*Exercise instructions*: Each entry is to be retyped exactly as it stands.

*Dataset extract*:
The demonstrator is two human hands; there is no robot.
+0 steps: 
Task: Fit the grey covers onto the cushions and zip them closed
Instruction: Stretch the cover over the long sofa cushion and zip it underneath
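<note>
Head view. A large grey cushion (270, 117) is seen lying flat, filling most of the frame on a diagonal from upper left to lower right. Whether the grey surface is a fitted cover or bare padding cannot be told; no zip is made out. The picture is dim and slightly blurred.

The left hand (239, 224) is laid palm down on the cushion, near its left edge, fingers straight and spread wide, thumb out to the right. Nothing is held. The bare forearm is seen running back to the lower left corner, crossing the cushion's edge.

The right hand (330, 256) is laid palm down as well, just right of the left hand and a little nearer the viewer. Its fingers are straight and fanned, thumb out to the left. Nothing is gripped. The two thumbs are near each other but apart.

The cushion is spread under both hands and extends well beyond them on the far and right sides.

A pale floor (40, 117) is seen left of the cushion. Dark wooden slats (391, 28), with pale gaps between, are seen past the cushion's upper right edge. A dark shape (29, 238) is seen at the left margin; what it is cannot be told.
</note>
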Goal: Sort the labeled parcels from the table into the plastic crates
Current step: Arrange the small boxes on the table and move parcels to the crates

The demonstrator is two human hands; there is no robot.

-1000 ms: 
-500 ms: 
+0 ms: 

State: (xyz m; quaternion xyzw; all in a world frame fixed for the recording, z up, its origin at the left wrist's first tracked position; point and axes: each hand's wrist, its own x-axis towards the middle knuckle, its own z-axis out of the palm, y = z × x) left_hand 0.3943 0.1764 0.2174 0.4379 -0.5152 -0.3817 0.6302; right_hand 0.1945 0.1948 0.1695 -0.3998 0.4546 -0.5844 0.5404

*Your response*:
The demonstrator is two human hands; there is no robot.
+0 steps: 
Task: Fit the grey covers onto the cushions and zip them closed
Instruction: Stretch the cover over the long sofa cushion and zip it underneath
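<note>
Head view. A large grey cushion (270, 117) is seen lying flat, filling most of the frame on a diagonal from upper left to lower right. Whether the grey surface is a fitted cover or bare padding cannot be told; no zip is made out. The picture is dim and slightly blurred.

The left hand (239, 224) is laid palm down on the cushion, near its left edge, fingers straight and spread wide, thumb out to the right. Nothing is held. The bare forearm is seen running back to the lower left corner, crossing the cushion's edge.

The right hand (330, 256) is laid palm down as well, just right of the left hand and a little nearer the viewer. Its fingers are straight and fanned, thumb out to the left. Nothing is gripped. The two thumbs are near each other but apart.

The cushion is spread under both hands and extends well beyond them on the far and right sides.

A pale floor (40, 117) is seen left of the cushion. Dark wooden slats (391, 28), with pale gaps between, are seen past the cushion's upper right edge. A dark shape (29, 238) is seen at the left margin; what it is cannot be told.
</note>
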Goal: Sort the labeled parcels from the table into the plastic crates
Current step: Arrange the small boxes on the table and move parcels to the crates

The demonstrator is two human hands; there is no robot.

-1000 ms: 
-500 ms: 
+0 ms: 

State: (xyz m; quaternion xyzw; all in a world frame fixed for the recording, z up, its origin at the left wrist's first tracked position; point and axes: each hand's wrist, its own x-axis towards the middle knuckle, its own z-axis out of the palm, y = z × x) left_hand 0.3943 0.1764 0.2174 0.4379 -0.5152 -0.3817 0.6302; right_hand 0.1945 0.1948 0.1695 -0.3998 0.4546 -0.5844 0.5404

The exercise requires nothing further.